Digital Desk: The Supreme Court of India, in a significant development, indicated that centralized assessment might be necessary for income tax purposes when there are cross-transactions involving individuals. This development came during the hearing of a series of petitions filed by Congress leaders Sonia Gandhi, Rahul Gandhi, and Priyanka Gandhi Vadra, as well as certain trusts connected to the Gandhis and the Aam Aadmi Party (AAP). The petitions challenged the decision of the Income Tax authorities to transfer their tax assessments from the faceless system to the central circle.

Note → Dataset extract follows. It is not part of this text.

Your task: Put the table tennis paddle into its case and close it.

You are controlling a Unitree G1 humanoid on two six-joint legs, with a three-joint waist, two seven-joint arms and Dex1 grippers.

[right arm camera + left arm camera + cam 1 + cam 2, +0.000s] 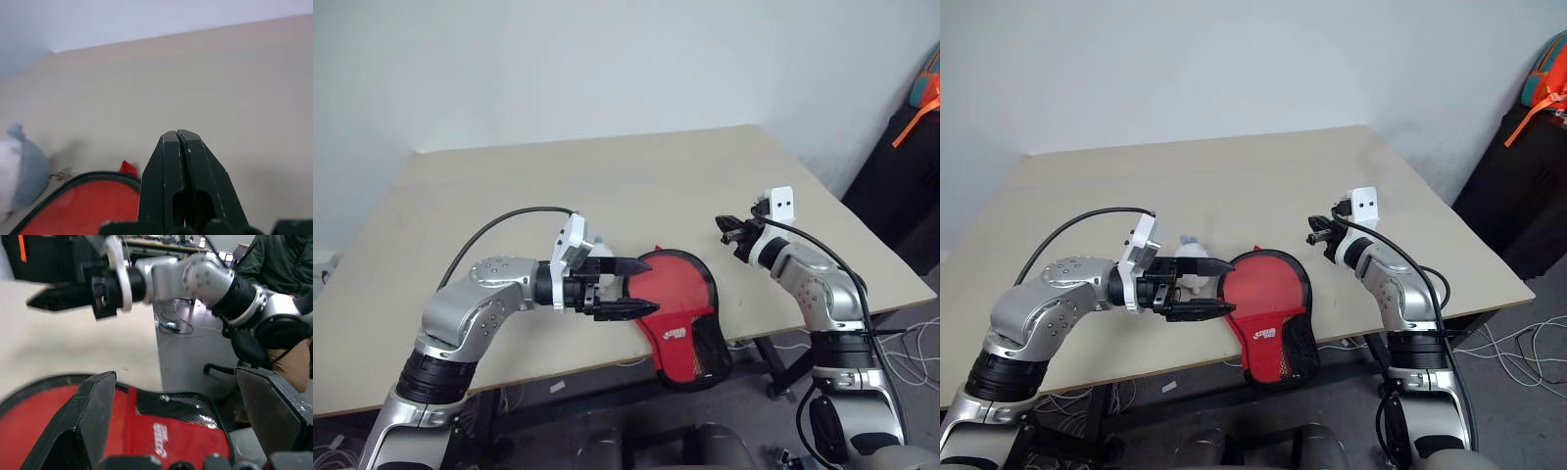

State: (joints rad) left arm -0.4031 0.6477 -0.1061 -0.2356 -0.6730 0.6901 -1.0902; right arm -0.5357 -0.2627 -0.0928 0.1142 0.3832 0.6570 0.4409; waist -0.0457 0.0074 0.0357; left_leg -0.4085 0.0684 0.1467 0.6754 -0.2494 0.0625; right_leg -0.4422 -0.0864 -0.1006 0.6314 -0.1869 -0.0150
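Spread wide on left gripper (pixel 628 287) above case (pixel 680 318), likely readying a grab; pressed together, empty, on right gripper (pixel 725 230), parked clear over table (pixel 636 181).

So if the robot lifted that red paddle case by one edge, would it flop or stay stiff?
The case would probably sag somewhat: its mesh and fabric look soft. It overhangs the table edge without drooping, so something may stiffen it. Likely light.

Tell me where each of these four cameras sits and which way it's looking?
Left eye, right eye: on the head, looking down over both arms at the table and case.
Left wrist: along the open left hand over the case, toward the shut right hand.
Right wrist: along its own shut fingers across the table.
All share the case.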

A two-judge bench, presided over by Justice Sanjeev Khanna, heard the arguments presented by the petitioners and the respondents. Senior Advocate Arvind P Datar, representing the Gandhis, informed the bench that numerous proceedings had commenced after the introduction of the faceless system in 2019. However, he highlighted a specific case involving the alleged arms dealer Sanjay Bhandari, where an arrest led to the consolidation of matters related to his clients due to Robert Vadra's involvement, who is related to one of the parties.
Sanjay Bhandari, a fugitive arms dealer, faces multiple charges in India and is wanted by Indian law enforcement agencies.
In response to Datar's submissions, Justice Khanna emphasized that centralized assessment might be necessary when cross-transactions involve individuals. This statement hinted at the possibility of a more centralized approach to income tax assessment in such cases.
Senior Advocate A M Singhvi, representing AAP, faced questions from the bench regarding the five-month delay in filing the appeal. Justice Khanna remarked that such delays could be fatal in cases like this. Singhvi explained that the delay was due to overlapping subject matters and mentioned that the Delhi High Court had relied on the IT Department's counter, which referred to the Satyender Jain case.
Singhvi argued that if the department were to transfer cases, it should not have been a simple transfer order. He added that while the two-step procedure is acknowledged, the High Court had deemed it non-mandatory.
Justice Khanna clarified that the matter was not being transferred out of Delhi and stressed that the IT Department's prerogative was to transfer. He emphasized that his concern was solely with the legal provisions, not the politics surrounding the case, and that the two-step procedure was essentially an administrative order.
The Supreme Court bench adjourned the hearing until October 9, 2023, and expressed the need for clarity on whether a computer selects officers and the verification committee in faceless assessment cases. Additionally, Justice Khanna requested information on the stage of proceedings and ordered the production of original files for examination.
This development in the ongoing legal battle between the petitioners and the Income Tax authorities could have far-reaching implications for the assessment and taxation of cross-transactions involving individuals in India. The Supreme Court's final ruling on the matter will be eagerly anticipated by all parties involved.